Con questo esempio molto semplice, è possibile, usando il metodo della correlazione clinico-anatomica, trovare un punto di appoggio nell’anatomia funzionale, per collegare i nostri concetti psicoanalitici di base con l’anatomia funzionale del cervello. Ho descritto una sola sindrome ed usato quest’unico concetto teorico per decifrarlo o dargli un significato. Naturalmente, quando si studiano tutte le differenti sindromi che derivano da lesioni in tutte le parti differenti del cervello, si ha un quadro più ricco una comprensione teorica molto più completamente elaborata, di cosa capita esattamente in ognuna di queste sindromi. Ad esempio una liberazione del pensiero del tipo processo primario capita non solo se ci sono lesioni in quest’area. In modi diversi altri elementi del processo primario del pensiero si evidenziano con altre sindromi. Studiando assieme tutte queste sindromi, noi abbiamo il quadro di cosa siano gli aspetti differenti di questo fenomeno più complesso che noi chiamiamo il pensiero del processo secondario. Procedendo in questa operazione, noi non solo riusciamo a stabilire connessioni tra le nostre teorie psicoanalitiche ed i tessuti fisici, con tutti i vantaggi scientifici che questo ci offre, ma abbiamo inoltre l’opportunità di capire più dettagliatamente cosa possa essere una cosa globale come “processo secondario” quando è ridotta in componenti più minute. Sviluppiamo una comprensione più profonda di ciò che questo ampio, ma vago, concetto significa veramente. Com’è capitato con tutte le teorie psicologiche precedenti che hanno indirizzato questo tipo di ricerca tentando di correlare i nostri concetti teorici con l’anatomia funzionale, si trovano anche i difetti ed i limiti di una data teoria. In tal modo si può costruire una miglior teoria di come funzioni la mente. In ultima analisi ciò è l’intenzione sia dei neuroscienziati sia degli psicoanalisti, ovvero costruire una teoria migliore su come funziona la mente.
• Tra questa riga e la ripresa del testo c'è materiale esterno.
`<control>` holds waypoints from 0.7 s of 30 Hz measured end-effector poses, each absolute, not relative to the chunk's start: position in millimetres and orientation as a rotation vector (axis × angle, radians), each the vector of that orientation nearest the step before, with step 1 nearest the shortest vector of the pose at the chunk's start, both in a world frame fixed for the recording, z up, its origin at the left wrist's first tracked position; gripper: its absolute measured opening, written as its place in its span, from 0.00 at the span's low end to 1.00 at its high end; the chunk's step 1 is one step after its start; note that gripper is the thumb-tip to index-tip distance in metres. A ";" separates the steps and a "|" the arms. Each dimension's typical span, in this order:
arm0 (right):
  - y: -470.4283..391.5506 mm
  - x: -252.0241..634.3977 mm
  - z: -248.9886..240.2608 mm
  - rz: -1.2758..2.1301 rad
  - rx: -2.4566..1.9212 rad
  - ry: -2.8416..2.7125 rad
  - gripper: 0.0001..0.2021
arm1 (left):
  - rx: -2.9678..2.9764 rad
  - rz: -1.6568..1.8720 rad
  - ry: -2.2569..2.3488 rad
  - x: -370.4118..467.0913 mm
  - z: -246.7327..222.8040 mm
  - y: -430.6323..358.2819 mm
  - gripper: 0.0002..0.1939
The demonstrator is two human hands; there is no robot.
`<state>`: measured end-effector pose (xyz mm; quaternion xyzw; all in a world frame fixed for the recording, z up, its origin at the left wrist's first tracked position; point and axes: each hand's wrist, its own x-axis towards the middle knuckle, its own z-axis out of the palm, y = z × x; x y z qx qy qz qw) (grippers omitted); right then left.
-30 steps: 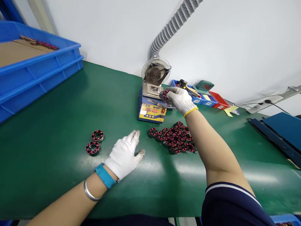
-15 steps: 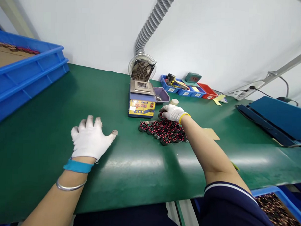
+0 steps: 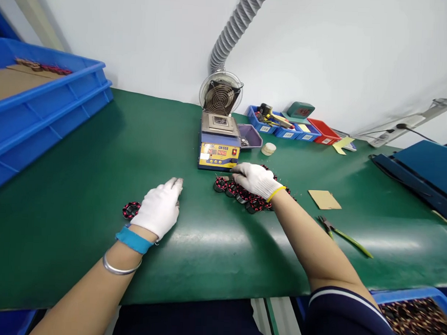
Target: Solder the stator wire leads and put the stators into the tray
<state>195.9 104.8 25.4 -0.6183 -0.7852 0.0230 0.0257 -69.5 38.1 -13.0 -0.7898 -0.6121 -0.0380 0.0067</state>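
Note:
My left hand (image 3: 159,208), in a white glove, is low over the green table with its fingers stretched out side by side. Just left of its palm, a single black ring wound with red wire (image 3: 131,209) lies on the table. Similar rings form a cluster (image 3: 252,203) in front of the yellow and blue device (image 3: 219,155). My right hand (image 3: 255,179), also gloved, reaches over this cluster with extended fingers near the device's lower right corner. It covers several rings, and nothing shows between its fingers.
A blue crate (image 3: 49,107) stands at the left. Behind the device are a fan (image 3: 221,96), a purple tray (image 3: 249,135) and small bins (image 3: 287,132). A white round piece (image 3: 268,149), cardboard (image 3: 324,200) and green-handled pliers (image 3: 347,238) lie right. Dark blue equipment (image 3: 424,174) stands far right.
My left hand has moved right and drawn its spread fingers together; a ring now shows beside it. My right hand has come nearer, over the cluster. The view has shifted, and the pliers show fully.

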 end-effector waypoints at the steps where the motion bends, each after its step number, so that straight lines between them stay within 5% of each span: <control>1: 103.4 189.9 23.2 0.092 -1.861 -2.479 0.20 | -2.468 -0.129 -1.932 -68.8 -13.1 37.8 0.29; 12: 90.7 178.3 25.5 0.167 -1.735 -2.700 0.19 | -2.472 -0.060 -2.133 -70.0 -7.9 33.1 0.30; 21: 132.5 121.8 28.2 -0.144 -1.967 -2.939 0.21 | -2.440 0.093 -2.129 -71.0 0.3 30.4 0.32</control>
Per concludere occorre precisare che è utile, non solo fare questo tipo di ricerca, ma anche comunicare i nostri risultati ai neuroscienziati, alle persone che lavorano allo stesso problema ma dall’altra parte del muro. Sfortunatamente, nel mondo reale, non sempre capita che essi siano interessati al nostro lavoro. Storicamente i neuroscienziati non sono interessati alla psicoanalisi. Il tipo di progetto di ricerca nel quale siamo impegnati comporta anche di essere alle prese con il come la scienza in realtà funzioni. Ci siamo applicati moltissimo al tentativo di avviare un dialogo tra psicoanalisti e neuroscienziati, principalmente dando vita ad una rivista interdisciplinare: Neuro-Psychoanalysis, con un pari numeri di psicoanalisti e di neuroscienziati autorevoli nel comitato editoriale. Noi pubblichiamo ricerche su argomenti come questo e manteniamo un dialogo sulle pagine della rivista circa i dati conseguiti e pubblichiamo osservazioni psicoanalitiche su argomenti d’interesse neuroscientifico. Questa è stata un’introduzione ad un campo molto ampio e spero con ciò di aver stimolato qualche interesse in voi.


Bibliografia

Kandel, E. (1998, 1999). A new intellectual framework for psychiatry. Amer. J. of Psychiatry, 155: 467-69. (also 156: 505-24).

Kaplan-Solms, K. and Solms, M. (2000). Clinical Studies in Neuro-Psychoanalysis. London: Karnac Books.

Solms, M. (1999). The deep psychological functions of the right cerebral hemisphere. Bulletin of British Psycho-Analytical Society. Vol. 35, No. 1, pp. 9-29.